U.S. remembers 9/11 attacks in silence
Americans stood in silence to remember the nearly 3,000 people killed in the September 11 attacks on Tuesday as Osama bin Laden resurfaced to praise the suicide hijackers who carried them out six years ago to the day.
New Yorkers observed silent moments at the very times jets crashed into the World Trade Center towers and when each tower collapsed. Ceremonies took place also at the Pentagon and at a Pennsylvania field where the third and fourth planes crashed.
Defense Secretary Robert Gates vowed revenge on anyone who might attack the United States.
"The enemies of America, the enemies of our values and our liberty, will never again rest easy for we will hunt them down relentlessly and without reservation," he said in Washington outside the section of the Pentagon that was struck.
Bin Laden, the al Qaeda leader behind the attacks, defied the United States with a new audiotape. On it, he praised "the 19 champions" who hijacked the U.S. planes and crashed them.
In New York, bagpipes played, accompanied by a steady drum beat, in a park neighboring the former disaster site known as Ground Zero, which is now a busy construction zone. Church bells pealed to mark the moment.
"Six years have passed, and our place is still by your side," New York Mayor Michael Bloomberg told the gathered family and friends of those who died.
Rain fell on the somber ceremony, where many wore funereal black to remember the 2,750 killed when the towers fell. Their names were read aloud, taking hours, in what has become an annual tradition.
In all, 2,993 people died, including the 19 hijackers.

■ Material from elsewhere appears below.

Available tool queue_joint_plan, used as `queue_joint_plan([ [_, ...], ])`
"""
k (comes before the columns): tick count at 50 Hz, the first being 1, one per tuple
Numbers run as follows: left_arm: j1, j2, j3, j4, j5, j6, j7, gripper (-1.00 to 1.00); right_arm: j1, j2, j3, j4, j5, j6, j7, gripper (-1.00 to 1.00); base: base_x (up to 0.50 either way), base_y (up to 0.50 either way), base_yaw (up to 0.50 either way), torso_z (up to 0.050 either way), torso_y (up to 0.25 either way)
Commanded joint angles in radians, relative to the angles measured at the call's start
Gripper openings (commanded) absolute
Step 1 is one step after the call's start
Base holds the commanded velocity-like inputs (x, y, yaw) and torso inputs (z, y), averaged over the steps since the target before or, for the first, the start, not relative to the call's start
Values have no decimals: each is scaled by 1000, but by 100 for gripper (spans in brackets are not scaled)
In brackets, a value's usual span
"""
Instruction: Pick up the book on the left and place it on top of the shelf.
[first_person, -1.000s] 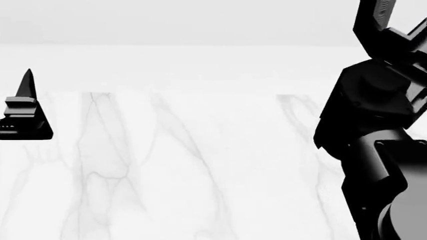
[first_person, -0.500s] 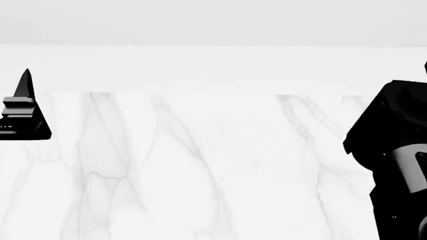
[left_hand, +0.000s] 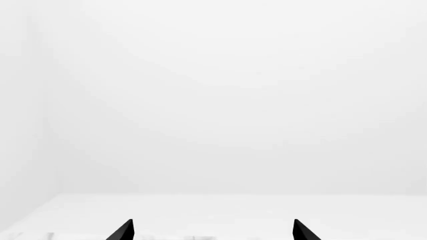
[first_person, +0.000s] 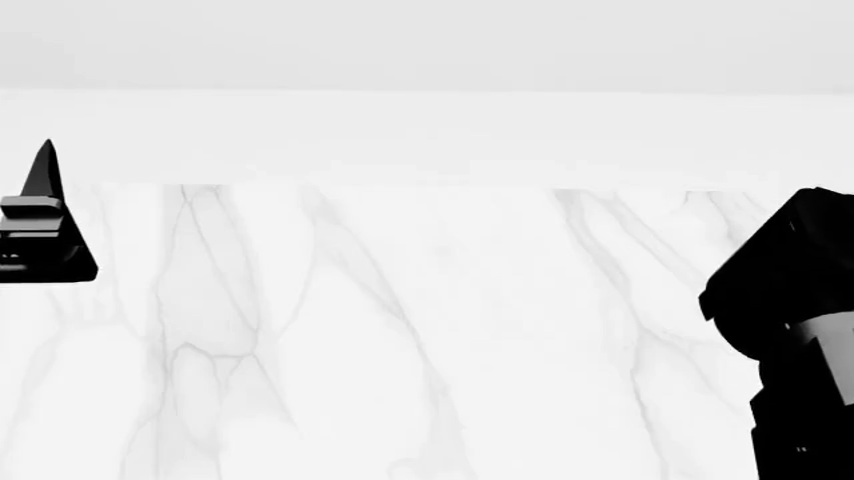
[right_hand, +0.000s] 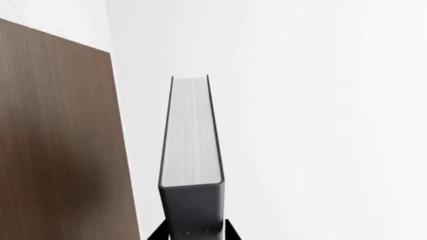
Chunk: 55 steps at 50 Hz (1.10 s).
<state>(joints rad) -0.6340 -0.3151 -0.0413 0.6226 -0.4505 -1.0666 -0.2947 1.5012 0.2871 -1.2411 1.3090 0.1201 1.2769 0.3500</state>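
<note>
The book (right_hand: 192, 135), black with white page edges, stands out lengthwise from my right gripper (right_hand: 195, 228), which is shut on its dark end. Beside it in the right wrist view is a dark brown board of the shelf (right_hand: 60, 145), apart from the book by a narrow white gap. My left gripper (left_hand: 213, 229) is open with nothing between its two black tips, facing a blank white wall. In the head view only part of the left gripper (first_person: 44, 215) shows, at the left edge. The right arm (first_person: 801, 330) fills the lower right corner there, its gripper and the book out of sight.
A white marble-veined tabletop (first_person: 400, 330) spreads below the head camera, ending at a white wall (first_person: 427, 130) behind. No other books show in any view.
In the head view the right arm has swung to the right and down, leaving most of the frame. The left gripper has barely shifted.
</note>
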Motion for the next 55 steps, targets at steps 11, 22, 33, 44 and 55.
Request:
queue_joint_plan([
  [11,1,-7,-3,1,-9,1,-7,100,-21,0,-83,0,-117,33,13,-100,0,0,0,0,1],
  [22,-1,-9,1,-3,-11,4,-10,100,-17,1,-82,0,-120,20,13,100,0,0,0,1,1],
  [33,-2,-11,3,-4,-15,6,-13,100,-14,-4,-101,0,-122,6,15,100,0,0,0,0,0],
  [44,2,-12,8,-9,-16,14,-16,100,-14,-13,-115,0,-121,-29,12,100,0,0,0,0,0],
  [55,2,-10,18,-10,-18,16,-20,100,58,-116,-130,0,-130,-284,-39,100,0,0,0,0,0],
])
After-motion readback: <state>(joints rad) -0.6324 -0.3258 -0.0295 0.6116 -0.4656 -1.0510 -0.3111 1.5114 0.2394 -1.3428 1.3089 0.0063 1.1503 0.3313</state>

President George W. Bush, Vice President Dick Cheney and their wives led a moment of silence on the White House lawn at 8:46 a.m., when the first plane struck in New York.
'GOD BLESS AMERICA'
About 200 Republican and Democratic lawmakers gathered, as they did on the night of the attacks, on the steps of the U.S. Capitol, and sang "God Bless America" on Monday night.
"Six years ago, Republicans and Democrats stood united on these steps, and we stand united again today," House of Representatives Republican Leader John Boehner of Ohio said.

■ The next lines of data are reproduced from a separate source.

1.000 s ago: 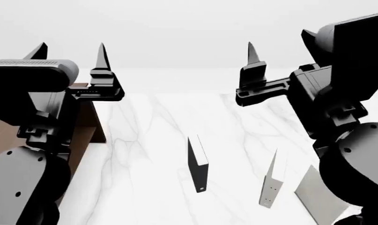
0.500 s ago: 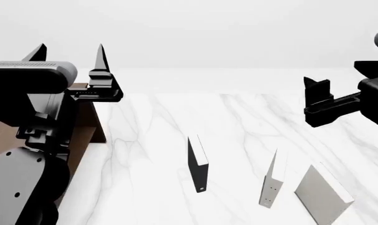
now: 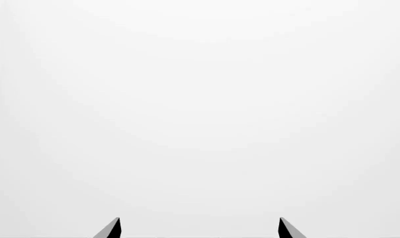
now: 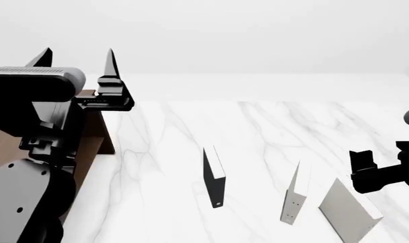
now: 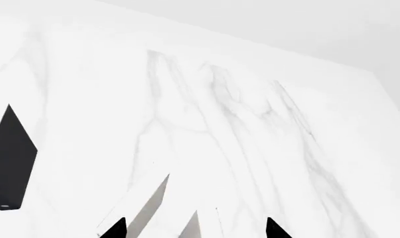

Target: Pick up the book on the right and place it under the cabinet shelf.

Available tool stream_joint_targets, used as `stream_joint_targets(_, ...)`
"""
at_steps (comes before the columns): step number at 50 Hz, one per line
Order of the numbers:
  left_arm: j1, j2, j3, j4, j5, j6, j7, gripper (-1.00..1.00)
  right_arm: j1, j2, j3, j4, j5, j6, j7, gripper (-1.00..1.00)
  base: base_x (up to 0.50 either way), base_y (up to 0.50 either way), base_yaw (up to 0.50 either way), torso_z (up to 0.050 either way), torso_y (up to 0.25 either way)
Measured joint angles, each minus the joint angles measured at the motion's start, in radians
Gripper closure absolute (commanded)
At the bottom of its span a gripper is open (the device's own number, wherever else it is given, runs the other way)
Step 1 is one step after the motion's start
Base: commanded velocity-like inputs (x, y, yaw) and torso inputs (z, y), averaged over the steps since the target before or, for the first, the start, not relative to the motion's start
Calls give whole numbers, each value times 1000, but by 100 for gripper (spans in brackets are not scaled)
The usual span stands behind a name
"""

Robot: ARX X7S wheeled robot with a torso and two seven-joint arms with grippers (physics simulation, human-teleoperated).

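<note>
The book (image 4: 347,210) is the pale off-white hardcover standing rightmost on the marble table, leaning a little. The right wrist view shows the book (image 5: 208,225) low between my fingertips, still some way off. My right gripper (image 4: 363,161) hangs just above and right of the book, open and empty; the right gripper (image 5: 194,229) shows two tips set well apart. The cabinet shelf (image 4: 96,134) is the dark brown box at the left, partly hidden by my left arm. My left gripper (image 4: 76,59) is raised and open, and the left gripper (image 3: 198,230) faces blank white.
A black book (image 4: 214,177) stands upright mid-table, and the black book (image 5: 11,158) also shows in the right wrist view. A grey book (image 4: 292,198) with small dots on its spine stands just left of the pale one, the grey book (image 5: 143,206) close by it.
My right arm has swung from the upper middle to the right edge and dropped down, close above the pale book. The left arm and the books have not moved.
</note>
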Motion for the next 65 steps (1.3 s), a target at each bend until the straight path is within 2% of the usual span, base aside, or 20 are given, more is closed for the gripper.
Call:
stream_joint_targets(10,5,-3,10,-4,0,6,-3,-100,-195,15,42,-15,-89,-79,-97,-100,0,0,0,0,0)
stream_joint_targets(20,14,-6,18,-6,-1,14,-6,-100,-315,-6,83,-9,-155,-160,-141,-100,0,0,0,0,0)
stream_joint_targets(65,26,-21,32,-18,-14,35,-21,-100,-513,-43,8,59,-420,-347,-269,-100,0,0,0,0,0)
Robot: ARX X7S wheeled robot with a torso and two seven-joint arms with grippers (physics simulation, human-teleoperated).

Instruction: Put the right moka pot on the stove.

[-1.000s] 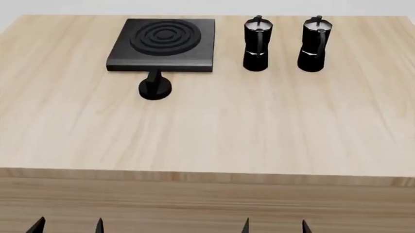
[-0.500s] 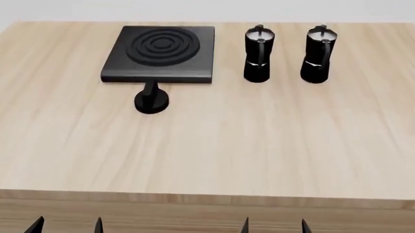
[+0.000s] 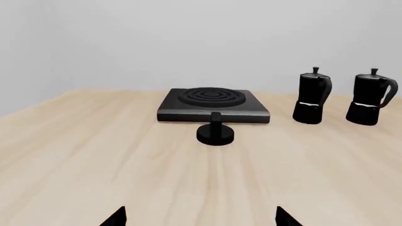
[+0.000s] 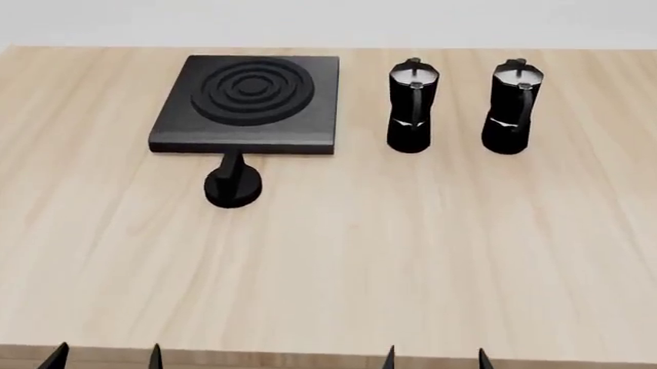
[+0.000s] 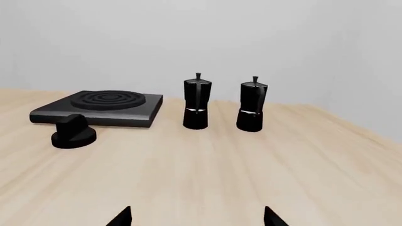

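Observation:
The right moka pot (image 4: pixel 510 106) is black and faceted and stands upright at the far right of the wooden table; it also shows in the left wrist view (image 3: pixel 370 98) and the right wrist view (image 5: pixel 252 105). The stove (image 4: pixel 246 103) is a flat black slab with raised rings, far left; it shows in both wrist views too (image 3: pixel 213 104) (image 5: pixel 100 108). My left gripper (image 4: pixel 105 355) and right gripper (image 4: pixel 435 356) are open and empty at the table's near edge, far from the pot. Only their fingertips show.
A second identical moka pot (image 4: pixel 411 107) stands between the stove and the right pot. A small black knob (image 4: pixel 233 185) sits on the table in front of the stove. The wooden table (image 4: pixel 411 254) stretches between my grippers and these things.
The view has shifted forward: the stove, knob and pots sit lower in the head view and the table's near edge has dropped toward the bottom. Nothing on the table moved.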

Near Shanksville, Pennsylvania, hundreds gathered in the field where United Flight 93 crashed after passengers fought al Qaeda hijackers in the cockpit.
September 11 fell on a Tuesday for the first time since 2001, adding to the meaning of the day for many.
"There's a lot of symbolism about what happened, and the whole country is drawn into it," Elizabeth Boyer, whose cousin Edward Calderon was killed, said at the World Trade Center. "This is the place. We don't have a cemetery to go to."
Last week bin Laden urged Americans to convert to Islam in his first new video for nearly three years, following al Qaeda's pattern of issuing statements to mark September 11.
"Certainly the capture of bin Laden would be of enormous symbolic importance, but the fact is that the war against terror is not a war against one guy," White House spokesman Tony Snow said.
The attacks jolted Bush's presidency and led to the U.S. invasion of Afghanistan to root out al Qaeda plotters protected there by the former Taliban government, though bin Laden is believed to have escaped.
Bush also invaded Iraq, although many critics say the unpopular conflict has drained resources from the global war on terrorism he declared after September 11.
"We've killed God-knows-how-many Iraqis. We probably couldn't name one of them, and they had nothing to do with 9/11," said Meyer Settler, 67, a bookkeeper on his way to work near the World Trade Center site, as the names of September 11 victims were being read out one after another.